No serviço público municipal, Paganini atuou em Guaíba, cidade onde consolidou grande parte de sua vida profissional. Ao longo dos anos, tornou-se uma referência interna pela postura colaborativa e pela busca constante de eficiência administrativa. Mais recentemente, ocupava a direção executiva da Granpal, entidade que reúne municípios da Região Metropolitana de Porto Alegre e tem papel estratégico na articulação de políticas públicas regionais. À frente da instituição, ele trabalhou para fortalecer o diálogo entre os gestores municipais e ampliar a cooperação entre as cidades.
Paralelamente à atuação técnica, Rafael Paganini também teve papel de destaque na política partidária. Ele era presidente estadual do Solidariedade no Rio Grande do Sul, função na qual se dedicou à organização da legenda e à construção de projetos voltados ao interesse coletivo. Em nota oficial, o partido lamentou profundamente a perda e ressaltou a atuação “ética, firme e dedicada” de Paganini, destacando seu compromisso com a democracia, o respeito às diferenças e o trabalho em favor do bem público.

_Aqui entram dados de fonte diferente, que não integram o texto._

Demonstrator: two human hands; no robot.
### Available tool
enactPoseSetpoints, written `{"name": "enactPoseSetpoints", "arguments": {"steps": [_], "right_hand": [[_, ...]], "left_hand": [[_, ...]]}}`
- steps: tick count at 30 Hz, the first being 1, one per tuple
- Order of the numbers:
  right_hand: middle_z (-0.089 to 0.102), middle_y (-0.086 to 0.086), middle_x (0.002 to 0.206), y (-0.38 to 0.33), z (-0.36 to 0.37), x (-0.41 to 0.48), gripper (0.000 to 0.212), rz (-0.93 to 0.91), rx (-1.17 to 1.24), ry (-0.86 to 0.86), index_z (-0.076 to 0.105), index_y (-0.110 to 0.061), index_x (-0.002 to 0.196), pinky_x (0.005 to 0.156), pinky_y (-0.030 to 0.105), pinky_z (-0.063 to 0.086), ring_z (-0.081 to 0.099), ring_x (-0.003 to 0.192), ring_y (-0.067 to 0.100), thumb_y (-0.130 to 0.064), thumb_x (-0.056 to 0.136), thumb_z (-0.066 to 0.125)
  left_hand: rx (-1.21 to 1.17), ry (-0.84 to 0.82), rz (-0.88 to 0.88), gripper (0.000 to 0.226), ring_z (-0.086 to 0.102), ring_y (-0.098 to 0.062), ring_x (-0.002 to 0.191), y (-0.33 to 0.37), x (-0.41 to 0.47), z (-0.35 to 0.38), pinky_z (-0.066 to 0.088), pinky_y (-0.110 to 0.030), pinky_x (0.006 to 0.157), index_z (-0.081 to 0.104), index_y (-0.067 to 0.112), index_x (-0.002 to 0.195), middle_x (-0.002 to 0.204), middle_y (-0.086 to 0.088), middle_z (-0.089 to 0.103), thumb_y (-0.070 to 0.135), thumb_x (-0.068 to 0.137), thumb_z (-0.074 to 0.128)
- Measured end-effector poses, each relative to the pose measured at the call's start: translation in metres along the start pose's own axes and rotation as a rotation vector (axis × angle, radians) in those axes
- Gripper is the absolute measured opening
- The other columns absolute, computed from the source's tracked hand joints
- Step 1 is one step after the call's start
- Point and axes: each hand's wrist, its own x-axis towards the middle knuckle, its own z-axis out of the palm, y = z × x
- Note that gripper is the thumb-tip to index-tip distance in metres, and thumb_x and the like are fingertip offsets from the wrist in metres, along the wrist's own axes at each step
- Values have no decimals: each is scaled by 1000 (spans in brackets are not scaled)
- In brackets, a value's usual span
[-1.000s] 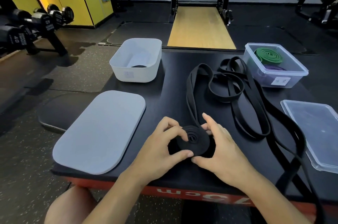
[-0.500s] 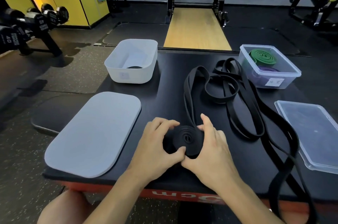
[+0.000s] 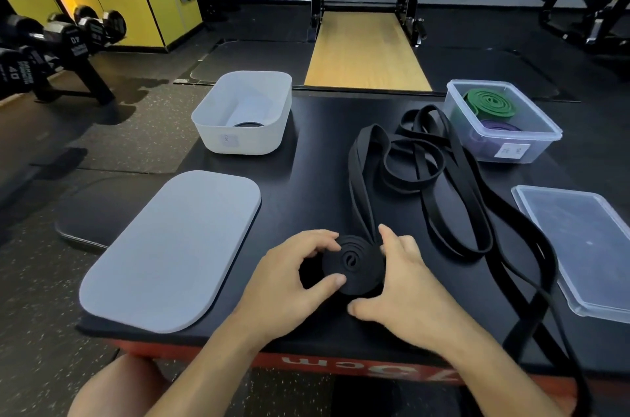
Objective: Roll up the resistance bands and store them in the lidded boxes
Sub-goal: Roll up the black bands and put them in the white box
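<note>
The left grip (image 3: 289, 280) pinches the rim of the half-wound coil (image 3: 354, 263) between thumb and fingers, and the right grip (image 3: 409, 287) cups its other side. The coil lies near the counter's (image 3: 306, 184) front edge, its loose tail (image 3: 358, 184) running off toward the tangled black bands (image 3: 479, 229). Rolling looks about midway to me. The next move is feeding more tail on tightly, so the turns don't spring loose.

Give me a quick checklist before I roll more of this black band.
1. Grip on the roll: ok, left hand and right hand both hold it.
2. Roll wound evenly: ok.
3. Tail free of tangles: not ok, it loops among the other black bands.
4. White box open: ok, grey lid lies beside it.
5. Room in white box: cannot tell.
</note>
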Motion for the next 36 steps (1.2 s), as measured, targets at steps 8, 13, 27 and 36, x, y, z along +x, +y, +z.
{"name": "enactPoseSetpoints", "arguments": {"steps": [8, 13, 27, 36], "right_hand": [[36, -24, 126, -2, -4, 11, 116, -33, 57, 28, 32, -40, 150, 100, 36, 48, 41, 128, 12, -71, 50, 80], [37, -29, 117, -7, 1, 7, 105, -73, -21, 90, 35, -40, 139, 89, 29, 41, 38, 116, 10, -75, 53, 84], [32, -30, 120, 28, 6, 2, 84, -237, -87, 230, 46, -44, 125, 87, 23, 41, 41, 112, 7, -84, 56, 72], [28, -36, 134, 30, -10, 8, 77, -290, -108, 90, 42, -46, 126, 105, 26, 33, 30, 127, 0, -74, 62, 75]], "left_hand": [[-236, 93, 8, 23, 60, -17, 128, 0, 0, -2, 52, -28, 106, 73, 28, 105, 126, 13, 57, 13, 90, 81], [-15, 17, 77, 27, 59, -11, 123, -3, 1, -2, 46, -20, 100, 72, 29, 109, 119, 18, 59, 5, 100, 63], [125, -109, 113, 27, 39, 11, 140, 4, -3, 2, 43, -19, 100, 61, 40, 113, 131, 32, 44, 49, 91, 74], [192, -46, 115, 21, 46, -5, 122, 5, 0, 4, 36, -13, 91, 62, 45, 108, 121, 30, 48, 56, 92, 68]]}}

A Prefeitura de Guaíba também se manifestou publicamente, expressando solidariedade aos familiares e amigos. No comunicado, a administração municipal reconheceu a contribuição de Paganini como servidor e ressaltou sua importância para o desenvolvimento de iniciativas voltadas à melhoria da gestão pública. A manifestação de pesar reforçou o sentimento compartilhado por colegas que conviveram com ele no dia a dia profissional e acompanharam sua dedicação às funções que exerceu.
Além do reconhecimento institucional, as homenagens ganharam tom pessoal nas mensagens de amigos e pessoas próximas. O publicitário Arthur Lencina, amigo de longa data, destacou a generosidade e a lealdade que marcaram a convivência com Paganini ao longo de mais de duas décadas. Segundo ele, Rafael era alguém sempre disposto a ajudar, com grande capacidade de acolher e de construir relações baseadas na confiança. Amigos também lembraram da importância que ele atribuía à família, especialmente ao papel de pai.
Rafael Paganini deixa a esposa, Simone Paganini, os filhos Rafaelly, Bruno e Pedro, além de familiares e uma ampla rede de amigos e colegas. Sua partida representa uma perda significativa para a administração pública e para o cenário político gaúcho. Mais do que os cargos que ocupou, Paganini deixa um legado associado ao diálogo, à dedicação e à construção coletiva, características que seguem sendo lembradas por aqueles que compartilharam sua trajetória e acompanharam seu trabalho ao longo dos anos.